10 de setembro de 2008

Coisas do bloco de notas

Desperto a custo, deitado na velha cama de um só corpo, sem percepção inteira da realidade.

Não fora o arrepio que me percorre a nuca, hesitaria em categorizar o meu estado como: “em vigília”.

Levanto-me e não há chinelos que me acudam, estarão a hibernar no velho armário de pinho rasca, escondendo-se do verão no escuro, em diálogo surdo com os radiadores a óleo, os cobertores de lã puída, os anoraques herdados do adolescente que já fui.

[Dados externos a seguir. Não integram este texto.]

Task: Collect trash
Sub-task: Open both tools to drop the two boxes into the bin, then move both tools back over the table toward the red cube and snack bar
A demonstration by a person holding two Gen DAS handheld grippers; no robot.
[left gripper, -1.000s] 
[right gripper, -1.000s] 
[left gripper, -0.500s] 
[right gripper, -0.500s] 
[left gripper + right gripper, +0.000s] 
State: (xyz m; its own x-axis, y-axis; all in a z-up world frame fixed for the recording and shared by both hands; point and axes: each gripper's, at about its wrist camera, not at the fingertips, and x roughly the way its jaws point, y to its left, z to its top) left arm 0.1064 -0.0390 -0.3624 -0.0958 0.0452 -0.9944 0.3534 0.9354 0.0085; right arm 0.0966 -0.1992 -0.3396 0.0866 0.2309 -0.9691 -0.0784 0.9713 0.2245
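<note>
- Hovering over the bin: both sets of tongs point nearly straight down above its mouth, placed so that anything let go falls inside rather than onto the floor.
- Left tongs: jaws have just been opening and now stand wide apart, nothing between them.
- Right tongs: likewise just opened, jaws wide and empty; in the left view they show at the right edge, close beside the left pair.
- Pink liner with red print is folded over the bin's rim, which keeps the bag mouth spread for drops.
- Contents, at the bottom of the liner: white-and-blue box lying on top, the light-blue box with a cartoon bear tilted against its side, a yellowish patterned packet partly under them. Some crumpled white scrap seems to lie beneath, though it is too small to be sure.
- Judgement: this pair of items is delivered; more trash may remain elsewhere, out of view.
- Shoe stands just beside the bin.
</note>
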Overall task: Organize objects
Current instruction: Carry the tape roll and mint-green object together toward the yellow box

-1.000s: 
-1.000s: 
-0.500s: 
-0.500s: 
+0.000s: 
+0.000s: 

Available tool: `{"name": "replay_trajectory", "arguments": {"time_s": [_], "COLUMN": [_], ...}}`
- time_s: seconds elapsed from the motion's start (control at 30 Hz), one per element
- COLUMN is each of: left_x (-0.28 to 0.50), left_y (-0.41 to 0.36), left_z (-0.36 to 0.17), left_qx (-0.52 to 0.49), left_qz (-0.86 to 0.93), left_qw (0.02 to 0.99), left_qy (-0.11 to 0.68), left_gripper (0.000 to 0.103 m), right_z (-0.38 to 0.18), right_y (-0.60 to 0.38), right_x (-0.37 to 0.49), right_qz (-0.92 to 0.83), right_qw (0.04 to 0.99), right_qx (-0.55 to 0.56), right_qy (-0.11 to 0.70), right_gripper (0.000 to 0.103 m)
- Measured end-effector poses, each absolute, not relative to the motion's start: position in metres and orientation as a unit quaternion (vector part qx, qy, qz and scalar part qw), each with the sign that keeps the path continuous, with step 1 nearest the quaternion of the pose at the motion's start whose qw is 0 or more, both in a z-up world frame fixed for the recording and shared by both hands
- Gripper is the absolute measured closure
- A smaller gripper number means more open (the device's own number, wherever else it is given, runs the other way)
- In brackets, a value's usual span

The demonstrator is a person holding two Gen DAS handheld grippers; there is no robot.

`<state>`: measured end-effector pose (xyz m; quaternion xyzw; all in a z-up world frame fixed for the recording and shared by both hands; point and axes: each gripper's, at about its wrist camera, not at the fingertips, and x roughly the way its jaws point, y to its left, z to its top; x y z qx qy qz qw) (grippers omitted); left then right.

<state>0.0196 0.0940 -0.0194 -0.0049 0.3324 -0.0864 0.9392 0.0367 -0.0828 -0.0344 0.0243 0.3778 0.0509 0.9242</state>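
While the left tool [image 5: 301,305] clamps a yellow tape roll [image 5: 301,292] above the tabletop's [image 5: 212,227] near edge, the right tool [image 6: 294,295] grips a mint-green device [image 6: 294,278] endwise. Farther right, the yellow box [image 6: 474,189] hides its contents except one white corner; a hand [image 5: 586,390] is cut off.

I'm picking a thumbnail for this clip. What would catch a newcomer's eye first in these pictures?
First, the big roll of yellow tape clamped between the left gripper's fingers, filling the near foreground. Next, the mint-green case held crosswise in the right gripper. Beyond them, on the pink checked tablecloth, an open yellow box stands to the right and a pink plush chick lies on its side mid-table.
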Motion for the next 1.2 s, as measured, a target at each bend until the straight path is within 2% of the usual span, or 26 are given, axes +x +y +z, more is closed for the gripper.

Aproximo-me da janela, deixada aberta de véspera para alívio do bafo estival. O ar concreto que invade o quarto violenta-me. Dou-me conta de que tenho ossos. Doem-me com este frio espantoso, especialmente o maldito tornozelo direito nunca refeito da rotura de ligamentos cruzados, mas nem é por isso que os meus passos são tão medidos, cautelosos como se passeasse num bazar do Martim Moniz atafulhado por brique a braques inúteis e senhoras pechincheiras que se atropelam mutuamente, os objectos e as sujeitas, quero dizer. Antes de ser corpo, sou instinto e o que me afrouxa a marcha não é o maldito tornozelo. É o medo.

Um medo irracional, e não o são todos? Não bastava este gelo dos diabos a meio de Agosto, acompanha-o um breu que me põe em cautelas de gato à rasca. Quando finalmente me chego ao beiral da janela, o que observo não faz sentido: um manto de chumbo paira parecendo medir as coisas todas, colossal. Como ele, fico na expectativa.

Até que aquela prodigiosa massa cinzenta de que é hoje feito o céu decide-se e apropria-se da realidade, soberba, desce à terra, imparável, como se fosse uma metáfora da vontade dos deuses, abafa todas as cores por entre a malha negra de que, incrivelmente, é tecida.

O coro colectivo da passarada das traseiras, que ainda ontem cantava, chilreava e gralhava, dando um ténue sinal de vida a este bairro dos arrabaldes, emudeceu. Devem ter emigrado, asas para que vos quero, sem tempo para fazer malas, lá para as áfricas amenas.

Troa um silêncio de morte.

Fecho o silêncio com a janela e recolho-me no conforto do apartamento, mas também aqui paira uma tranquilidade excessiva, ameaçadora, que a vibração do ultrapassado frigorífico não chega a amenizar (há quantos anos não dava ouvidos ao frigorífico, o tipo parecia o pedinte da esquina da Casal Ribeiro, alertando transeuntes que o não ouvem para o fim do mundo que aí vem, mais cedo do que pensam, os transeuntes).

Desperto, assim, em pleno Verão, num insólito Inverno que desceu sobre a cidade, um Inverno tão fora de lugar que apenas contido nas fronteiras da ficção o catalogo como: "verosímil".